_About this task_:
Pick out every line in the data below that holds "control".

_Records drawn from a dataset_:

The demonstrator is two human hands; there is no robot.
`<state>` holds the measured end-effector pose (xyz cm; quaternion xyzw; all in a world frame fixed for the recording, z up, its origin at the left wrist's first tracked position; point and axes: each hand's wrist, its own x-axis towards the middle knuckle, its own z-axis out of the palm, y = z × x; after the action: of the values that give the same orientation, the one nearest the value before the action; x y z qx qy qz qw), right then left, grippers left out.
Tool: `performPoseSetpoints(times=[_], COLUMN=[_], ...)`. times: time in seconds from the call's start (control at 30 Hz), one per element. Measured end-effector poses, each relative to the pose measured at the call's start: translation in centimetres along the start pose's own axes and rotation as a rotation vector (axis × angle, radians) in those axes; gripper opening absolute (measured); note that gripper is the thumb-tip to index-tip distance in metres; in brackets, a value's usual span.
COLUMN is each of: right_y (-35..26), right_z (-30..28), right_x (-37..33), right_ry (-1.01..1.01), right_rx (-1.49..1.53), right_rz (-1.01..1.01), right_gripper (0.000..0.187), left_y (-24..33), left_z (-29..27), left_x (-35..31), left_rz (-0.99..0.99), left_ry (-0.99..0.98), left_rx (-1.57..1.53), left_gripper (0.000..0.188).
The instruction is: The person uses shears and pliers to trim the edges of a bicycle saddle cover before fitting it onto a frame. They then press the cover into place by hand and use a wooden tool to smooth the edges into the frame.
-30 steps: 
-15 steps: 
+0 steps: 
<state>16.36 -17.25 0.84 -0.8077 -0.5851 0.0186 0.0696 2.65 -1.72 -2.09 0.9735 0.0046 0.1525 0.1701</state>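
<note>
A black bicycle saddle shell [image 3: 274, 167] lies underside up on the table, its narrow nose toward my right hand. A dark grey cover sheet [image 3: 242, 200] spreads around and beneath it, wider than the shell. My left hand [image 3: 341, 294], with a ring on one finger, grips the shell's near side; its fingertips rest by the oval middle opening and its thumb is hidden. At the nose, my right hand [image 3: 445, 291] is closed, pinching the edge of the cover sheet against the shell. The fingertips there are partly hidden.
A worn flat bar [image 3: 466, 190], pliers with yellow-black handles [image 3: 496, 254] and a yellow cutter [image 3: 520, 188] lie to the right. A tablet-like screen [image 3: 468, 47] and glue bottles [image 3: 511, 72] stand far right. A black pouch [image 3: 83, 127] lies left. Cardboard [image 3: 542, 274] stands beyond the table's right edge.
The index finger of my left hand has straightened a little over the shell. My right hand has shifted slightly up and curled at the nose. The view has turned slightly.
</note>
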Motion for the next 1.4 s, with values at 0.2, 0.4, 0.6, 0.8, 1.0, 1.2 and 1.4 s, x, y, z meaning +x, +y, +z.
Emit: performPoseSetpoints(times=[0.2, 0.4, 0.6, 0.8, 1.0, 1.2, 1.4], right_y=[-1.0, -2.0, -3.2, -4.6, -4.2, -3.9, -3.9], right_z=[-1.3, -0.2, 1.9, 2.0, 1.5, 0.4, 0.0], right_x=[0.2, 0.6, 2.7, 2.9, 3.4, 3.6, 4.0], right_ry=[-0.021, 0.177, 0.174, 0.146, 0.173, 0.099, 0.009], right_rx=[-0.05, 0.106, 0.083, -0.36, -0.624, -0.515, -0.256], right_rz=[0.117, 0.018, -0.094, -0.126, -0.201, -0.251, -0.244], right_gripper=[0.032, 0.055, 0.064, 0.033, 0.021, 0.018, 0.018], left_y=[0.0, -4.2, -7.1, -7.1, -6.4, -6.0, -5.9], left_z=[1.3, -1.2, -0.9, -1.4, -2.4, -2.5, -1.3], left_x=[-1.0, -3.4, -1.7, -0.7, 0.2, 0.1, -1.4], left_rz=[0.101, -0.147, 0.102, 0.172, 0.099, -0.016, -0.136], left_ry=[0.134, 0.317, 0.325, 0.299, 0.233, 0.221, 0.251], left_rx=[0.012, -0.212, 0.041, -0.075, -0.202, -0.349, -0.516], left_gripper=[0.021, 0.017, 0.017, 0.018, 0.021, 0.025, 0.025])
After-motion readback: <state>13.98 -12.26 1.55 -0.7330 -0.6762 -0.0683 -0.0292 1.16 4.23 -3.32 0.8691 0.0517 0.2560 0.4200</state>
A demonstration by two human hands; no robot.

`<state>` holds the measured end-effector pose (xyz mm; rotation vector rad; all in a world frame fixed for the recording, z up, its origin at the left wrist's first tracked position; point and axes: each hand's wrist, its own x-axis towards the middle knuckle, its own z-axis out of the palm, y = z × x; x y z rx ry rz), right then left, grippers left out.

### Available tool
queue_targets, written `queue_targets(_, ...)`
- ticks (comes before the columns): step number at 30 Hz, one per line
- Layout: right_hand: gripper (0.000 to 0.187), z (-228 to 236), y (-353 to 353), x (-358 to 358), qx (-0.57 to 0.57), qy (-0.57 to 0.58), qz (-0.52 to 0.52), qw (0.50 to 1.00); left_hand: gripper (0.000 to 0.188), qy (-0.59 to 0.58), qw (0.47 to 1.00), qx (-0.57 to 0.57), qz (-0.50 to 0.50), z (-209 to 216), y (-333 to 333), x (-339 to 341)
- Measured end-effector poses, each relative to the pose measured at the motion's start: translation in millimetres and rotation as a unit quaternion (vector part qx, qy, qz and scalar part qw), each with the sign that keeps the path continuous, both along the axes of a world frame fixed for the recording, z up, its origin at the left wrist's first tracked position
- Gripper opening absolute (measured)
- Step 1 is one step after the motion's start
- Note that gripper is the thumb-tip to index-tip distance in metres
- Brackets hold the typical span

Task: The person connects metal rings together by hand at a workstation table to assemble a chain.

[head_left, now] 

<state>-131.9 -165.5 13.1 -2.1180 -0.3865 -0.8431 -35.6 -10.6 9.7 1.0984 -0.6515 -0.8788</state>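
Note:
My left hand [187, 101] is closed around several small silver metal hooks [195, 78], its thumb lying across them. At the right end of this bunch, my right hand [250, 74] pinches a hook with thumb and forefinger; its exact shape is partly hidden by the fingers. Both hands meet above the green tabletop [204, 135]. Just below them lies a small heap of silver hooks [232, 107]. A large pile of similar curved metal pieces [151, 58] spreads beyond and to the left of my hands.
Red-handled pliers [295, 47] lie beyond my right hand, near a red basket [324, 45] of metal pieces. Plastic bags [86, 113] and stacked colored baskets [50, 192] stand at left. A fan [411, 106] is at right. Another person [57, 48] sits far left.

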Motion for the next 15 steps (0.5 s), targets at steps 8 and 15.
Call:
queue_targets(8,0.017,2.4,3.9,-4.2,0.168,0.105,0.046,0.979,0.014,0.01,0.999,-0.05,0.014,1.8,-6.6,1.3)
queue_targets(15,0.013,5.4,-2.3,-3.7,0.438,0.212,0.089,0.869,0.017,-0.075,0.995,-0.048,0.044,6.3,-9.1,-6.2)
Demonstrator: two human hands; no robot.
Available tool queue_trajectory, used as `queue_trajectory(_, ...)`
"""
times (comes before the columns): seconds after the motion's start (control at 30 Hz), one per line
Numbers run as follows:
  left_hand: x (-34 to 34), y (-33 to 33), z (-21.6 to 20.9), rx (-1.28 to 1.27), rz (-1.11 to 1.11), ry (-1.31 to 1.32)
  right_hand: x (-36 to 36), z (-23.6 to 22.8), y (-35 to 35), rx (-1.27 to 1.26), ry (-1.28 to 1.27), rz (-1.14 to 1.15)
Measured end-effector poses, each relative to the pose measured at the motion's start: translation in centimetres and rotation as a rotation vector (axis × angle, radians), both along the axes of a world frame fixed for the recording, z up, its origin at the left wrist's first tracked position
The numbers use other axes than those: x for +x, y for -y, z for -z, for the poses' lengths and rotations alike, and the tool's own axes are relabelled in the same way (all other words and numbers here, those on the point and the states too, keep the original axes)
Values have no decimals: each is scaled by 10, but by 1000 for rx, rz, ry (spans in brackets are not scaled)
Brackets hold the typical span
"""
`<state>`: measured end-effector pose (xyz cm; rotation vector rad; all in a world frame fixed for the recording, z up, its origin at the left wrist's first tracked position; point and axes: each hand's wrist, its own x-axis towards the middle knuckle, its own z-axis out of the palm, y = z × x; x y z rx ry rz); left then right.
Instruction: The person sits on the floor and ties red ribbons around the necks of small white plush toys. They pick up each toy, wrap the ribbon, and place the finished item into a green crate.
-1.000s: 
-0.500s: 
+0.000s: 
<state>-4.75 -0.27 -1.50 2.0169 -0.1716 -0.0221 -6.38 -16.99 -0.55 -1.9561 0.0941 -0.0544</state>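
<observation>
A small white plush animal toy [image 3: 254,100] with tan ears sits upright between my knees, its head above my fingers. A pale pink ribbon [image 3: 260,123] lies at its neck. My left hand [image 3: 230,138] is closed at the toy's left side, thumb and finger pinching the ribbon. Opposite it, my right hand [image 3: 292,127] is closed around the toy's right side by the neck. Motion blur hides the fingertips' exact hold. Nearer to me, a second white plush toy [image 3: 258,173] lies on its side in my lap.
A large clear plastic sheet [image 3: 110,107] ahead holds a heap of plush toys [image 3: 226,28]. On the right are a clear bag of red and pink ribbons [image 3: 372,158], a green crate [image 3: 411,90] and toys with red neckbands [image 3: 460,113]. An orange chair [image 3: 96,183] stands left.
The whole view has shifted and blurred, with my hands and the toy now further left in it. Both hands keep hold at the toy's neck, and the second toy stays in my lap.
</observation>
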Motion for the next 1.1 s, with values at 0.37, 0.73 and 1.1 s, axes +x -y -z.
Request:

_Result_:
Tool: `performPoseSetpoints(times=[_], COLUMN=[_], ...)`. times: time in seconds from the call's start (control at 30 Hz), one per element. Measured end-effector poses, each relative to the pose measured at the call's start: translation in centimetres along the start pose's own axes and rotation as a rotation vector (axis × angle, radians) in those axes; gripper opening absolute (measured); note that gripper is the thumb-tip to index-tip distance in metres; in brackets, a value's usual span.
times (comes before the columns): seconds after the motion's start (control at 30 Hz), one per line

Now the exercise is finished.